Any places to eat or things to do that you can share with our readers? If they have a friend visiting town, what are some spots they could take them to?
I would take them on my horses up in the mountains. Away from everything where the views are the best on the planet. I would bring the tent and bring the best food and wine to make over a campfire and enjoy the beauty of the high country from the back of a horse. Waterfalls of clear sparkling mountain water, wildflowers better than anything that could be planted, the sky so bright with stars every night with no city lights, a mountain hot spring to soak in…as great as Aspen is downtown, it can’t compare! I had a friend from Germany come a few years ago and we went up in the mountains and she couldn’t believe it. As she said, there is nowhere in Germany that you can travel around for days totally on your own and not see anyone for days. It doesn’t get better than that to me. That’s my idea of the best week ever with a friend. Who else deserves some credit and recognition?

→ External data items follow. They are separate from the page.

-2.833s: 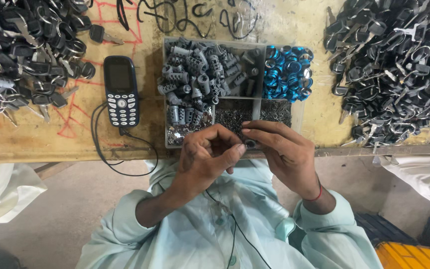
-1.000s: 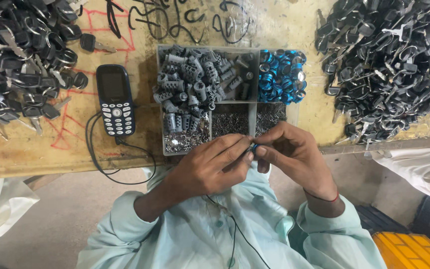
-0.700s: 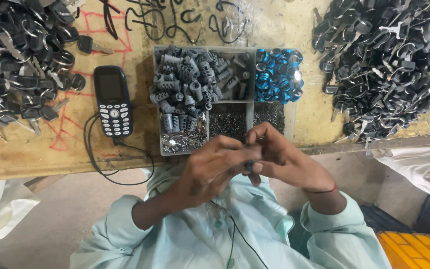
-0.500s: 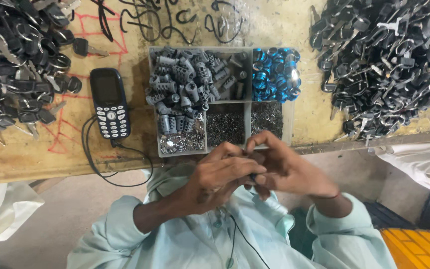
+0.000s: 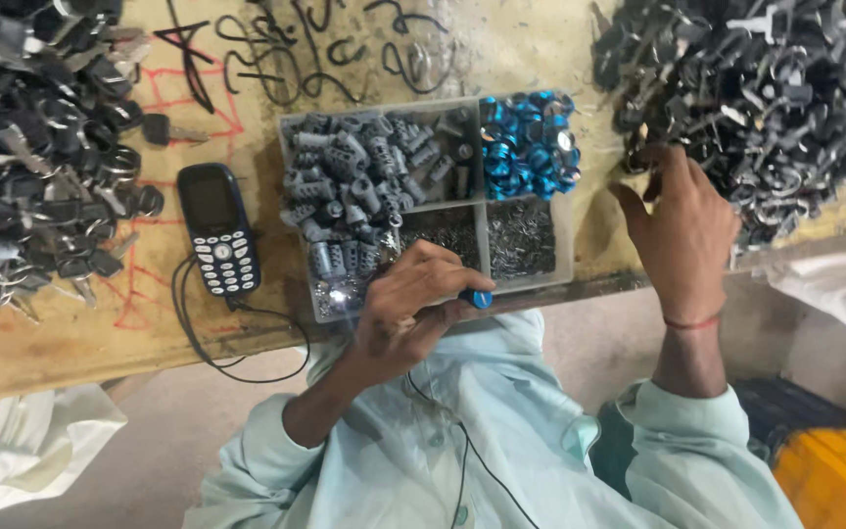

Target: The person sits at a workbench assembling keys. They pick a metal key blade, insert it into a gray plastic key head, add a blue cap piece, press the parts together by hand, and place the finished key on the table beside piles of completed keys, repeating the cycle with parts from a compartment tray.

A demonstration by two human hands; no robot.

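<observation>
Two hands apart: my left hand (image 5: pixel 413 313) curls closed by the bench edge, pinching a small dark part with a blue cap (image 5: pixel 479 298), while my right hand (image 5: pixel 682 235) reaches out, fingers loosely spread, touching the pile of dark metal pieces (image 5: pixel 766 88). The clear divided tray (image 5: pixel 565 274) sits between them, holding grey cylinders (image 5: pixel 364 186) and blue caps (image 5: pixel 526 147). A dark keypad phone (image 5: pixel 217 240) lies left of the tray.

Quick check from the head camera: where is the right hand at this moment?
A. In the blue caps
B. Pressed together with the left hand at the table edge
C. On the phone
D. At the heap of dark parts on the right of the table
D: the right hand reaches the heap of dark parts, apart from the left hand, which holds a small blue-tipped piece.
</observation>
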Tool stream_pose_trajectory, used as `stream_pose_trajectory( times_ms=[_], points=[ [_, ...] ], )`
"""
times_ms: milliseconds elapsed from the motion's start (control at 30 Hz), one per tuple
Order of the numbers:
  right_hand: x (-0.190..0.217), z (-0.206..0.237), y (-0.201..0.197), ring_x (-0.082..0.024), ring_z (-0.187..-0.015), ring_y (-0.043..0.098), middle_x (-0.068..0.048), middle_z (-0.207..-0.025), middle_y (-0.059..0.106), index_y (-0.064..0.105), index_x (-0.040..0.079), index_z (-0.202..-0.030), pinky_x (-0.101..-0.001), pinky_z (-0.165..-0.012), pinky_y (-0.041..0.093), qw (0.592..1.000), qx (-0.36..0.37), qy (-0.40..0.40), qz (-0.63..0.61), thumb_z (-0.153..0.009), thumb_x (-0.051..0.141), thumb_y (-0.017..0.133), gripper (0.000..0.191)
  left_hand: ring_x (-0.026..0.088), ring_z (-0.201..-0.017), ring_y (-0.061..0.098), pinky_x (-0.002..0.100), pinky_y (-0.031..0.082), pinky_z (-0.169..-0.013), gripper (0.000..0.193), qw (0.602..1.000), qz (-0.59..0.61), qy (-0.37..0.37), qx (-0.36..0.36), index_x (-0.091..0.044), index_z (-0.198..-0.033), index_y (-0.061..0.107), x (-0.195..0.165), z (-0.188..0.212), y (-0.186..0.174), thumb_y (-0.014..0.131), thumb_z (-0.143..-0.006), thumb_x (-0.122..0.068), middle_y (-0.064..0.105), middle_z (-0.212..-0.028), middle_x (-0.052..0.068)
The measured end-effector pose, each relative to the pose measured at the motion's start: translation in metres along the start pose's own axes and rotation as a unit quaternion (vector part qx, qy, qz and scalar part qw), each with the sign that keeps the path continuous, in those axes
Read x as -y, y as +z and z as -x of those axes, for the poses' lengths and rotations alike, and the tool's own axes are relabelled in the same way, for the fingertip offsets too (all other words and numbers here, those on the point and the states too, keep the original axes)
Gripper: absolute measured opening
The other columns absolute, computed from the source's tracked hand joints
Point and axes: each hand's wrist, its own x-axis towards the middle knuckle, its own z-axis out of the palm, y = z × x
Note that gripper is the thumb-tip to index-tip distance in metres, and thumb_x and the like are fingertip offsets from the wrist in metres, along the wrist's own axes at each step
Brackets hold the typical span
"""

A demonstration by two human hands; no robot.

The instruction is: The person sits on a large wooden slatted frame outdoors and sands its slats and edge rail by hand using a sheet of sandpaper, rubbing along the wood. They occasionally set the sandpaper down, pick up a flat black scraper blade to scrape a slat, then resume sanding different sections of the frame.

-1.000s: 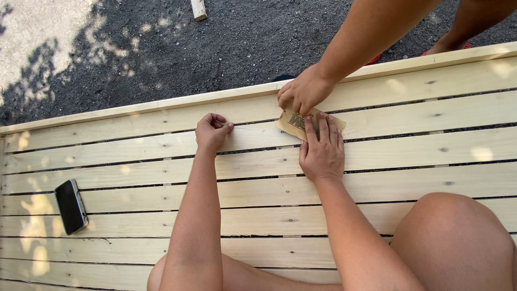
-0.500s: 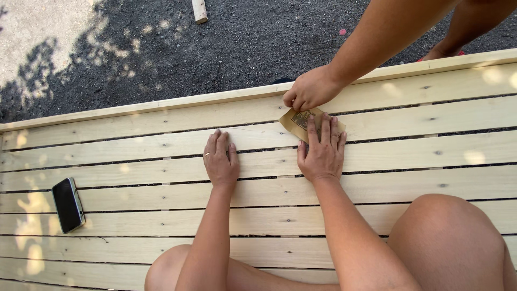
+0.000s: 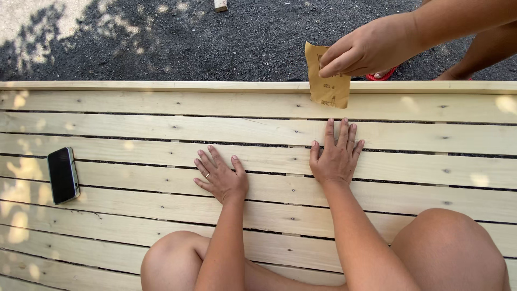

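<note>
A: Where do we have our hands?

B: Our left hand (image 3: 222, 177) lies flat at centre frame, fingers spread wide on the slatted wooden panel (image 3: 134, 137), holding nothing. A ring shows on one finger. Our right hand (image 3: 336, 157) lies flat just right of centre, fingers extended toward the top of the frame and close together, also empty. The two hands are near each other but apart.

A: Where is the sandpaper?

B: The sheet of sandpaper (image 3: 326, 76) hangs at upper centre-right, pinched along its upper right edge by another person's hand (image 3: 371, 47) that enters from the upper right corner. The sheet's lower part overlaps the panel's top slat. It sits above our right fingertips with a clear gap between.

A: What else surrounds the work area?

B: A black phone (image 3: 63, 175) lies on the slats at the left edge, well apart from both hands. Dark gravel (image 3: 188, 37) fills the top of the frame. Our bare knees (image 3: 447, 248) occupy the lower edge. A small wooden block (image 3: 221, 5) lies at the top edge.
</note>
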Motion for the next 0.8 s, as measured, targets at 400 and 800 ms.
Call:
stream_pose_trajectory(
  times_ms=[400,800],
  points=[
    [0.056,0.020,-0.011,-0.034,-0.142,0.042,-0.008,-0.146,0.051,0.077,0.019,-0.099,-0.0651,-0.119,0.028,0.971,-0.083,-0.201,-0.099,-0.089,0.025,0.071,0.013,0.030,-0.157,-0.001,0.065,0.002,-0.119,0.080,1.000,0.006,-0.003,0.004,-0.023,-0.164,0.012,-0.007,-0.015,-0.011,0.039,-0.096,-0.053,0.002,-0.172,0.007],
    [0.085,-0.024,-0.017,-0.032,-0.135,0.045,-0.008,-0.142,0.052,0.074,0.012,-0.083,-0.0659,-0.115,0.031,0.967,-0.014,-0.234,-0.096,-0.083,0.021,0.077,0.010,0.031,-0.157,-0.005,0.066,0.000,-0.118,0.081,0.999,0.003,-0.009,0.033,-0.022,-0.164,0.009,-0.021,-0.035,-0.018,0.039,-0.095,-0.053,-0.001,-0.171,0.008]
  ],
)
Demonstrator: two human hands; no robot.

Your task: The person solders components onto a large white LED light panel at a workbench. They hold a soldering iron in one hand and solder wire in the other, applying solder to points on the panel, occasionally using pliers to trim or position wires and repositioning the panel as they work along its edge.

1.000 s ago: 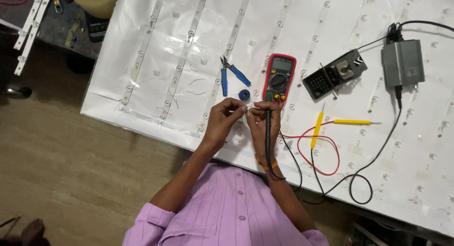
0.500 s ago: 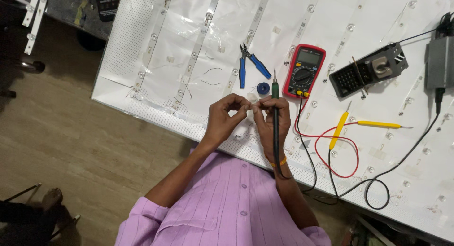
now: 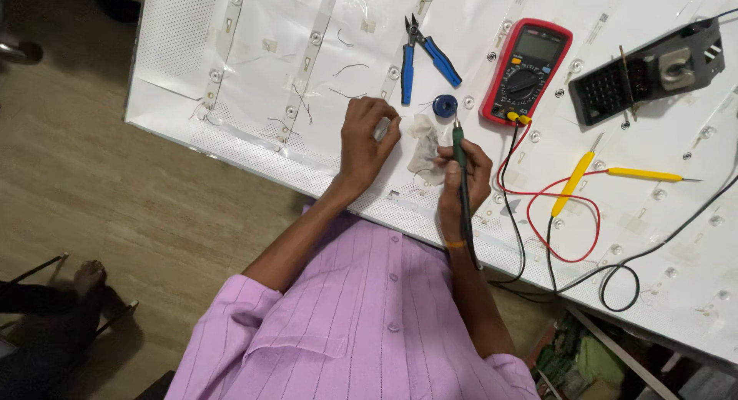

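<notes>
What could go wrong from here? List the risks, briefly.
1. The right hand holds a green-handled soldering iron with its tip beside the left hand; those fingers could get burned.
2. The tip works next to a crumpled bit of clear film, which might melt or scorch.
3. The iron's cord runs among the looped red and black leads of the multimeter; a tug could snag them or drag the meter.
</notes>
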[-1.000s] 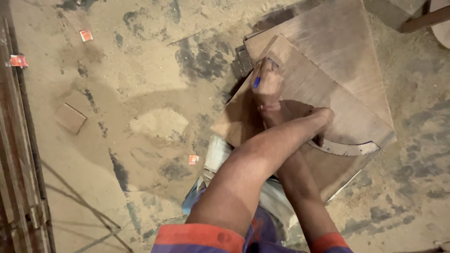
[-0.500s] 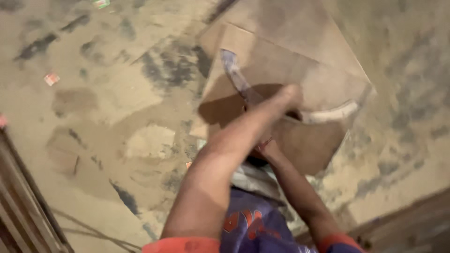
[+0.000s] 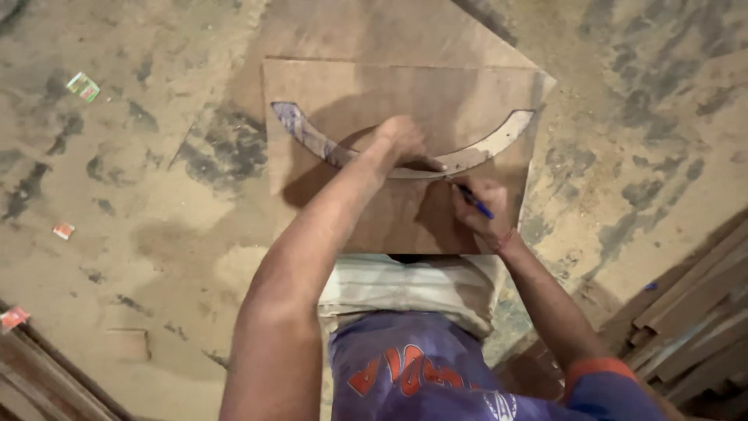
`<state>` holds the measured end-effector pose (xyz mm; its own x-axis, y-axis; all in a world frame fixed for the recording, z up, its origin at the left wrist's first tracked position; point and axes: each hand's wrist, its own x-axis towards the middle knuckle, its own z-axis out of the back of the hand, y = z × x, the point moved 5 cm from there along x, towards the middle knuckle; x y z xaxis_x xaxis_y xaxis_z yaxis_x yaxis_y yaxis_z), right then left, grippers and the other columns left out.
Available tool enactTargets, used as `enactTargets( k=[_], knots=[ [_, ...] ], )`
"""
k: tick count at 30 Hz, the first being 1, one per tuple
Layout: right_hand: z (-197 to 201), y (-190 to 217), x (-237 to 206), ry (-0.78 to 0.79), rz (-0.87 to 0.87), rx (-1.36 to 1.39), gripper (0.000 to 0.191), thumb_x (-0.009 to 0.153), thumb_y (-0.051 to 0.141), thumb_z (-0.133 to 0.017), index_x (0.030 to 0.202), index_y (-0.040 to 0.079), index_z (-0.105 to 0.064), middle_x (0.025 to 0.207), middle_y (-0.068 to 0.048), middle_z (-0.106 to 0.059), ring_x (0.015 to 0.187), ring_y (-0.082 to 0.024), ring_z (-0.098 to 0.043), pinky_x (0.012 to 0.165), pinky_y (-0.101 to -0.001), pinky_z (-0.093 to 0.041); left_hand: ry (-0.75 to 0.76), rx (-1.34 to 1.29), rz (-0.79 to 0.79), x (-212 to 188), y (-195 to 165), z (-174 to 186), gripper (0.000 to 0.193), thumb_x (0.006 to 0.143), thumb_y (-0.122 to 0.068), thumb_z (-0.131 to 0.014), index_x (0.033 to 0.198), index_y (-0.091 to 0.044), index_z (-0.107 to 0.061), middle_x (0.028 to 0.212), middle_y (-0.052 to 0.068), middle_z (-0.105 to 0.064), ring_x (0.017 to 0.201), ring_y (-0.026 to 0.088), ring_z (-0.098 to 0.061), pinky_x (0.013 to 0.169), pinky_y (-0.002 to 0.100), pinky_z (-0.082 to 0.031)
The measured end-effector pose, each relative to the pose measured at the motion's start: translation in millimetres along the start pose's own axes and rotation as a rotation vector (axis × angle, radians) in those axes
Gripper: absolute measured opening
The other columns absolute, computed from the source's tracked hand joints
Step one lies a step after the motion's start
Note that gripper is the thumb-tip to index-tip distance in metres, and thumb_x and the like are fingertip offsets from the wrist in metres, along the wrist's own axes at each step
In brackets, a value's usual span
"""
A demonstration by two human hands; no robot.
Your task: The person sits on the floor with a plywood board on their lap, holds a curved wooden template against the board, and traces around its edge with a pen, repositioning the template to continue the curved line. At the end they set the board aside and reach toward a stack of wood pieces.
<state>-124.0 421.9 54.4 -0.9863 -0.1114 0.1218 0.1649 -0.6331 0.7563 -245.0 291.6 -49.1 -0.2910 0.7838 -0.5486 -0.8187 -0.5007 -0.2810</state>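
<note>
Curved template (image 3: 405, 160): a thin arc-shaped strip, pale with a purplish stain at its left end, lying flat on the plywood board (image 3: 351, 101); its ends curve away from the person and its middle bows toward them.
Left hand (image 3: 401, 140): fingers together and pressed down on the middle of the arc, pinning it to the board; the grip is flat, not wrapped around anything.
Right hand (image 3: 483, 206): just right of the left hand and nearer the body, its grip clamped on a blue pen (image 3: 474, 201).
Blue pen: tip pointed up-left toward the arc's lower edge, close beside the left hand's fingertips; whether it touches the wood cannot be told.
Plywood board: brown rectangular sheet beneath both hands, its near edge at the person's lap, lying on a larger sheet.
Floor (image 3: 156, 234): dusty, sawdust-strewn, spreading left of the left hand, with small paper scraps (image 3: 82, 86).
Timber lengths (image 3: 693, 327): stacked to the right of the right arm.
</note>
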Motion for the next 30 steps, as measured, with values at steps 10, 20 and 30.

If I could, I would say the shoutout would have to go to my Mom. She isn’t with us anymore, but she was the one steady, wonderful voice that noticed even the smallest of victories and always made me see that I was moving forward in my search for creating things of beauty. There have been so many good teachers, mentors, fellow artists, and friends on this long journey but it is always the soft voice of my mother saying “Congrats, I’m so proud of all your hard work” that whispers in my ear whenever anything goes my way in my career as an artist.